Technically this is the reboot of a sequel to another one that was recently rebooted. Hard to explain. Perhaps this is better: Last year I created two pieces, "Is There Something I Should Know?" and "Atlas' Marker" that were sort of a Part One and Part Two to each other. I recently re-edited "Is There Something I Should Know?" and the edit was pretty extensive, so much so that it was almost an entirely new piece, but not quite. During that process, I removed all the symbolism of the original and replaced it with something a little simpler, a little more relatable. Naturally, I wanted to re-edit the sequel image too, but in throwing away all the symbolism of the first one, this really left me with almost nothing in the sequel image that was usable.

   

the original version of "Is There Something I Should Know? and "Atlas' Marker," above.


The idea originally was this: in the first image, we see a young man being guided through a field of ladders by psychic strings and his camera. He was letting go of his conscious mind and allowing himself to be guided by instinct. It was about the creative process, about letting a piece tell you where it wants to go, and not forcing it. The sequel image, "Atlas' Marker" shows the same young man from the first one far in the distance, but he is being led to a rather sad conclusion - a place where creativity is slumped and dying, decay and darkness are descending. The sequel image was all about a dead end, working on something and only to find it unraveling.

 

the revised version of "Is There Something I Should Know?" and "Making Patterns Rhyme," above

Well, that's not a very happy sequel, not that it has to be, but in throwing away the psychic strings and the ladders and replacing it with verdant branches emanating from the camera in the first image, I felt I had to echo the new version of Part One in any reboot of Part Two. I decided to start with removing the original model in Part Two, and using the same model from Part One. What better way to say "sequel?" I found a shot from the same session with the model holding the camera, and it was a silhouette, most likely due to the lights not firing with the shutter, and I thought, well, the first one is very bright and almost cheerful, so this would be a good contrast for Part Two. In it went.

Since this is a sequel, and the original was about all the possibilities the camera and your creativity can produce expressed in the branches, I decided that now the branches would be moved to the head of the man, the idea being that the picture was taken in Part One, and idea formed, and now his mind is taking over the idea - the next phase of creating.
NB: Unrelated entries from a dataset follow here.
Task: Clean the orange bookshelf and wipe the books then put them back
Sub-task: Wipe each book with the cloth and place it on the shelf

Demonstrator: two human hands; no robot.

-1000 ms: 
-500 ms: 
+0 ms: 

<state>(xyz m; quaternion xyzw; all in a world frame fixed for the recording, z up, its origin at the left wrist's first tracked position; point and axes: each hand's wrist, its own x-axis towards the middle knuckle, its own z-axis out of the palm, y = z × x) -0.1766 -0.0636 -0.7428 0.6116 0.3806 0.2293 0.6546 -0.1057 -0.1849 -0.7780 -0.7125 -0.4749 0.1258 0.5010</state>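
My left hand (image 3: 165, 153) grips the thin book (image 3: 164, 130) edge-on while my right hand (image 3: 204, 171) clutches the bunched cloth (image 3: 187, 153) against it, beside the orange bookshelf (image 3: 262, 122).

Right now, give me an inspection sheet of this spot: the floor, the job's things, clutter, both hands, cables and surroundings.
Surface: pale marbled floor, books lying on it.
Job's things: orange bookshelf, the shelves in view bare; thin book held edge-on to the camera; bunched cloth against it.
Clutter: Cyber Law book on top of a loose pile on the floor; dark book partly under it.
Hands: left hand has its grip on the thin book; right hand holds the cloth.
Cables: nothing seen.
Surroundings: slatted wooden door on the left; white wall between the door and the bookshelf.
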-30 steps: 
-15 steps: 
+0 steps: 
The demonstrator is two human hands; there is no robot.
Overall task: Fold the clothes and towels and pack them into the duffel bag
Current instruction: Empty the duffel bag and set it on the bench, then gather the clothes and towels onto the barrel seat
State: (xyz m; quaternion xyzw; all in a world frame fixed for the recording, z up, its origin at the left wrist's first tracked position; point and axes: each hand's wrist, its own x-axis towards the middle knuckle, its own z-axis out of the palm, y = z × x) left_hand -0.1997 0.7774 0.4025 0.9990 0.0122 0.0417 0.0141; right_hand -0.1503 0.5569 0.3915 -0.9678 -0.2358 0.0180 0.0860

First you use your tools to create (a camera) and then your imagination needs to take it to the next level. I still very much wanted the man in the original image to again be seen in the distance in this one, so in he went. But now what did it mean that he was there, since the concept had changed so radically? I quickly realized that this piece was becoming so departed from the original version that the very concept was changed now. In the original, there was a creative death, in this one, the man is clearly still flourishing, the branches from his mind are even more plentiful than they are in Part One. What did it now mean that there was an earlier version of himself in the distance, still doing what he was doing in Part One?

Well, this is where it gets a little personal and autobiographical. Before explaining the why, I added two more young men, making three clones in the distance, all seemingly encroaching upon the man in the foreground. They seem a little benign, not really threatening, but that gave me an idea to infuse into this, at least in my mind.

For three years I have immersed myself in the wonderful, bizarre, and yes, creatively incestuous world of Conceptual and Fine Art Photography. I have seen thousands of images from hundreds of artists in my time spent displaying my own, interacting with peers. There is one thing I found particularly distressing about this world - the penchant for copying others. It's as if many out there have no ideas of their own and look to others for them, and then copy the idea, sometimes verbatim. There are some shameful examples of this, though I will not name names. One person does a floating woman, hundreds copy her. One person does red yarn, the rest of them do the same thing. It is usually a product of the young, the impressionable, and we all do it to an extent. It is part of learning. But others take this too far, and stop trying for their own voice, and hungrily stalk those with bigger names and careers for ideas that they can, well, rip off. Steal. Some call it "inspiration." It's not, it's stealing.

Now, obviously we all have influences, and I am no different. Anyone who knows Art History will likely see a lot of Rene Magritte in my imagery. It's true, it is indeed there. But there is a difference between stealing and being influenced by someone. You will not see an apple in front of a model's face in my work. You will not see dozens of bowler hatted men raining down on a city. You will not see boots turning into feet. Those things would indeed be me copying Magritte. I share some sensibilities with him, or, more accurately, I have absorbed some sensibilities from him and channeled them into my work. Besides, Magritte did not own exclusive rights to a Bowler hat. I happen to like that time period for men's fashions, and so I use it too. But not always.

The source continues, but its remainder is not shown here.